[This post is part of series of posts looking at Grant Morrison's New X-Men run issue by issue; click on the "New X-Men" label at the bottom of this post to read all the entries.]
The Wolverine cover is great.
Like the first, and the next few covers, Morrison and Quitely are after a magazine look, and if Wolverine were on the cover of GQ this is what it would look like. We get one more glamor shot of everyone's outfits with the first two page spread, as Quitely gives us the whole team lineup in a single static image with labels -- this book really is all about the clothes, which I love.
Morrison, in an effort to rehabilitate the character, even gives Cyclops the eternal boyscout some cool (as well as nodding to continuity): as the plane is going down he says "Relax, I've survived more jet aircraft crashes than any other mutant. Insurance takes care of everything." Wolverine says to him "You know what I admire most about you Summers? Your icy calm lunacy under pressure." "Call me Cyclops" he replies. Quitely's images of the character support this aim: even when his visor shatters, it is a thing of beauty in suspension.

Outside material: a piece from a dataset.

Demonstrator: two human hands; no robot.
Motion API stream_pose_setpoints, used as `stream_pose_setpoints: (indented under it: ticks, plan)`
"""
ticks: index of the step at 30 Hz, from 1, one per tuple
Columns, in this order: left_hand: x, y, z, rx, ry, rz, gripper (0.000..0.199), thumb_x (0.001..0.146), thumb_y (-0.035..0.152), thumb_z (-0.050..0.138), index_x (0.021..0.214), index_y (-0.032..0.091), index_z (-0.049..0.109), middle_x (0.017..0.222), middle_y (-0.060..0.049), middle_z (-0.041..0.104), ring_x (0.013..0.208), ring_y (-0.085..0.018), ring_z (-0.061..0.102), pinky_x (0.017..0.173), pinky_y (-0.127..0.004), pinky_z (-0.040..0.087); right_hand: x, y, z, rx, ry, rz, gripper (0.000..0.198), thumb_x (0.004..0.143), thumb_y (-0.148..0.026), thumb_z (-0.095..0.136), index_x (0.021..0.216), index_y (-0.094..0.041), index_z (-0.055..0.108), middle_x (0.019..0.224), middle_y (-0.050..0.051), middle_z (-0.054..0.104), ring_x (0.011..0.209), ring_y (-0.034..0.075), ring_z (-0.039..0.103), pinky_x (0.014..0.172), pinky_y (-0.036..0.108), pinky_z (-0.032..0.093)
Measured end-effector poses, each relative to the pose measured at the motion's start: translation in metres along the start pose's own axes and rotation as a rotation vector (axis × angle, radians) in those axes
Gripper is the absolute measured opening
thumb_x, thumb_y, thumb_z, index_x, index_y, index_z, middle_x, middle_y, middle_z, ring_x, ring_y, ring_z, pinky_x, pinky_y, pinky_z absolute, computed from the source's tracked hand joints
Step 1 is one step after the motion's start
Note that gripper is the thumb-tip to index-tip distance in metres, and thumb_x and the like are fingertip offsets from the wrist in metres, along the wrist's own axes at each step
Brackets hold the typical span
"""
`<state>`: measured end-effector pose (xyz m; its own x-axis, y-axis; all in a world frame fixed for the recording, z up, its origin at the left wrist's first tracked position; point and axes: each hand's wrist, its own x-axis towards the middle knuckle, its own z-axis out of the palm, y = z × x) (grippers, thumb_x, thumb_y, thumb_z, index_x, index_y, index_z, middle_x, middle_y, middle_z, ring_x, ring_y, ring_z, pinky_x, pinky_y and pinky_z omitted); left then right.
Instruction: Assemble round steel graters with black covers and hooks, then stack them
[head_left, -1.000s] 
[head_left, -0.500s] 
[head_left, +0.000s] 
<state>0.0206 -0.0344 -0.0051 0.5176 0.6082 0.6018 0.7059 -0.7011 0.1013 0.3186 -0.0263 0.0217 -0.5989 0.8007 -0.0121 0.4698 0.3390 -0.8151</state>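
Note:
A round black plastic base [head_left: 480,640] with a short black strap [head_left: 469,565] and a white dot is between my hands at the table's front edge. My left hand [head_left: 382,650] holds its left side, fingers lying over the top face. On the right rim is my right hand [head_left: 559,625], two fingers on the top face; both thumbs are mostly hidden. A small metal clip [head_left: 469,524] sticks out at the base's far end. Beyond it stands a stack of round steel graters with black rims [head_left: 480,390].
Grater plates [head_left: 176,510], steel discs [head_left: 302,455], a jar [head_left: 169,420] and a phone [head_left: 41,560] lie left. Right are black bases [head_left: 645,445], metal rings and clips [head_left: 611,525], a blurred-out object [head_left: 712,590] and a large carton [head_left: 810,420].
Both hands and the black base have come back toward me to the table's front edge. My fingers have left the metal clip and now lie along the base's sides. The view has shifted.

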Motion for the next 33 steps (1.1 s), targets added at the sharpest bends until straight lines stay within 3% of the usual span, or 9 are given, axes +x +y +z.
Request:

Cassandra Nova's bony hand pushing though Trask's face as if it were a mask is a terrifying image, especially because her other hand and her body language suggest seduction. "Do you want to know the real message of evolution?" she says "All life ends up as manure" -- which is true and a great point to make in a book where evolution is the central concept. No more of Apocalypse with his giant "A" belt crying about making everyone strong or dead.
I know Cyclops's ruby quarts contact lenses bothered people but why the hell not have them -- it's not like they were a major part of the plot and that image of his visor shattering makes it worth it. As for his mercy killing of Ugly John being out of character -- it is a fair point from longtime fans but the payoff is an X-Men book that is genuinely surprising, which is a good trade, I think.
In the comments to my discussion of the previous issue Ping makes the important point that Morrison and Quitely have made sentinels genuinely scary; they are disturbing and weird even though they seem to derive from the Jamie Lee Curtis movie Virus. Morrison brings the classic design back in his final arc (and calls it a classic) but for now giant bugs are fantastic. The destruction of sixteen million mutants in this issue is breathtaking, though I suspect that this is an editorial decision -- Joe Q said for years he wanted to decrease the mutant population to properly return to the "minority" theme of the book, the X-Men as a metaphor for persecuted outsiders; this just wasn't dramatic enough to stick, so House of M came along years later. If this was what Marvel wanted Morrison turned out to be a very bad choice on a number of levels, since he tried to get the X-Men away from "identity politics" -- rather than reestablish old themes he wants to inject new ones, like what it really means to know you are here to inherit the earth from a dying species. On every level this book is being re-imagined: design (cool clothes, the Beast, the sentinels), characters (Cyclops kills), concept (they are not superheroes), theme (Post-humanism rather than identity politics). Powerful stuff, and flawlessly done two issues in.